[llvm] 3d31ada - [DSE] Improve partial overlap detection
Evgeniy Brevnov via llvm-commits
llvm-commits at lists.llvm.org
Fri Oct 30 08:23:35 PDT 2020
Author: Evgeniy Brevnov
Date: 2020-10-30T22:23:20+07:00
New Revision: 3d31adaec443daee75c62823082fa2912bbd267e
URL: https://github.com/llvm/llvm-project/commit/3d31adaec443daee75c62823082fa2912bbd267e
DIFF: https://github.com/llvm/llvm-project/commit/3d31adaec443daee75c62823082fa2912bbd267e.diff
LOG: [DSE] Improve partial overlap detection
Currently isOverwrite returns OW_MaybePartial even for accesss known not to overlap.

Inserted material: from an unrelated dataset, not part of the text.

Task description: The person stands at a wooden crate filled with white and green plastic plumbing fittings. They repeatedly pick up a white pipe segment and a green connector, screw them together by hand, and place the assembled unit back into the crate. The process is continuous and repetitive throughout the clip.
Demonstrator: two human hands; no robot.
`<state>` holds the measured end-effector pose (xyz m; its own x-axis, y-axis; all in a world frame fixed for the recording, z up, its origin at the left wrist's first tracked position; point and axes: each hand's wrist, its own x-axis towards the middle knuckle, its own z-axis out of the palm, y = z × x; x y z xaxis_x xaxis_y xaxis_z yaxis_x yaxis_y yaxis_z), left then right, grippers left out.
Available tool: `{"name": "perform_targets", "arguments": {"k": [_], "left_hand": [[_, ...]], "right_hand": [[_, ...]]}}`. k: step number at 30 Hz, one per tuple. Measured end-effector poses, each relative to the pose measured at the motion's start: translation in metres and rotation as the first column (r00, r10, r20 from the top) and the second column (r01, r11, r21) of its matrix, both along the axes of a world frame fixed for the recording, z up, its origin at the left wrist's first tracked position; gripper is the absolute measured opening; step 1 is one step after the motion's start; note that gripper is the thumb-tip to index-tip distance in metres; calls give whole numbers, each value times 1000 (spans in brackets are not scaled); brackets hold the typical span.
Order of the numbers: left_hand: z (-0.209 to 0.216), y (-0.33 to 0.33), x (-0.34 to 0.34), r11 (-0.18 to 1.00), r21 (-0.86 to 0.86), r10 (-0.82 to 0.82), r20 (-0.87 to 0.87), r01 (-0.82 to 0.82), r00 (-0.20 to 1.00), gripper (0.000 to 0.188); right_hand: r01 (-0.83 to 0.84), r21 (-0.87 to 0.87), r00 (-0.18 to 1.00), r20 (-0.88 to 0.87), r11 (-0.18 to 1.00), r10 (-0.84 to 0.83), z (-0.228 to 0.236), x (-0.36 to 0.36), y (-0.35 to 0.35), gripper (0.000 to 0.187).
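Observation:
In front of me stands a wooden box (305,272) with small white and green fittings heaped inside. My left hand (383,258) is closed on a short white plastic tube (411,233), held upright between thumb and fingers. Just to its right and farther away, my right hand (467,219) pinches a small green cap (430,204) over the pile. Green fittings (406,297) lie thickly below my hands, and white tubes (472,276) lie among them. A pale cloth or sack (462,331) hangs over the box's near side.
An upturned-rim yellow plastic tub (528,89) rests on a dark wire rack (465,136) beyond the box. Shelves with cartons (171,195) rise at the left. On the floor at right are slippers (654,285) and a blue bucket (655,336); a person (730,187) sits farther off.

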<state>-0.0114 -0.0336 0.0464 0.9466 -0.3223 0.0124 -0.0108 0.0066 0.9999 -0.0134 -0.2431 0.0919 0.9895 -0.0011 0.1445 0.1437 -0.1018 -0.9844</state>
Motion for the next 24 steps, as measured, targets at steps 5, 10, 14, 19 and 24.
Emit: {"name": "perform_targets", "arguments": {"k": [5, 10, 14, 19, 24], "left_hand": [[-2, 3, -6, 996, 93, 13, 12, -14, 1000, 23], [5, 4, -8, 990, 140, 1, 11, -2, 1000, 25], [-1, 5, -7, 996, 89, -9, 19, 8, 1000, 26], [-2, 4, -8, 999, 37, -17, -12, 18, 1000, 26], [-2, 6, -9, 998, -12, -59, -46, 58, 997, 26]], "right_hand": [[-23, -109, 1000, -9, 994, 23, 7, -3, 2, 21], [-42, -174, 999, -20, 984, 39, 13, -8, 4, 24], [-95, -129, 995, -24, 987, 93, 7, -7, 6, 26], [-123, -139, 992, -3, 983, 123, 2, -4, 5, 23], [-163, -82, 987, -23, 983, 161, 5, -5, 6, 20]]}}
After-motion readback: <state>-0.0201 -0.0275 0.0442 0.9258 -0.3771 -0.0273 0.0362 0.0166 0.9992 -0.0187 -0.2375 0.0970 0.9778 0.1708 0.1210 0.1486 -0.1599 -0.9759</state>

This is not a big problem for legacy implementation (since isPartialOverwrite follows isOverwrite and clarifies the result). Contrary SSA based version does a lot of work to later find out that accesses don't overlap. Besides negative impact on compile time we quickly reach MemorySSAPartialStoreLimit and miss optimization opportunities.
Note: In fact, I think it would be cleaner implementation if isOverwrite returned fully clarified result in the first place whithout need to call isPartialOverwrite. This can be done as a follow up. What do you think?
Reviewed By: fhahn, asbirlea
Differential Revision: https://reviews.llvm.org/D90371
Added:
Modified:
llvm/lib/Transforms/Scalar/DeadStoreElimination.cpp
llvm/test/Transforms/DeadStoreElimination/MSSA/combined-partial-overwrites.ll
llvm/test/Transforms/DeadStoreElimination/MSSA/multiblock-overlap.ll
Removed:
################################################################################
diff --git a/llvm/lib/Transforms/Scalar/DeadStoreElimination.cpp b/llvm/lib/Transforms/Scalar/DeadStoreElimination.cpp
index acdb1c4fa8c3..e578d15dfc50 100644
--- a/llvm/lib/Transforms/Scalar/DeadStoreElimination.cpp
+++ b/llvm/lib/Transforms/Scalar/DeadStoreElimination.cpp
@@ -501,28 +501,40 @@ isOverwrite(const Instruction *LaterI, const Instruction *EarlierI,
if (BP1 != BP2)
return OW_Unknown;
- // The later store completely overlaps the earlier store if:
- //
- // 1. Both start at the same offset and the later one's size is greater than
- // or equal to the earlier one's, or
- //
- // |--earlier--|
- // |-- later --|
- //
- // 2. The earlier store has an offset greater than the later offset, but which
- // still lies completely within the later store.
- //
- // |--earlier--|
- // |----- later ------|
+ // The later access completely overlaps the earlier store if and only if
+ // both start and end of the earlier one is "inside" the later one:
+ // |<->|--earlier--|<->|
+ // |-------later-------|
+ // Accesses may overlap if and only if start of one of them is "inside"
+ // another one:
+ // |<->|--earlier--|<----->|
+ // |-------later-------|
+ // OR
+ // |----- earlier -----|
+ // |<->|---later---|<----->|
//
// We have to be careful here as *Off is signed while *.Size is unsigned.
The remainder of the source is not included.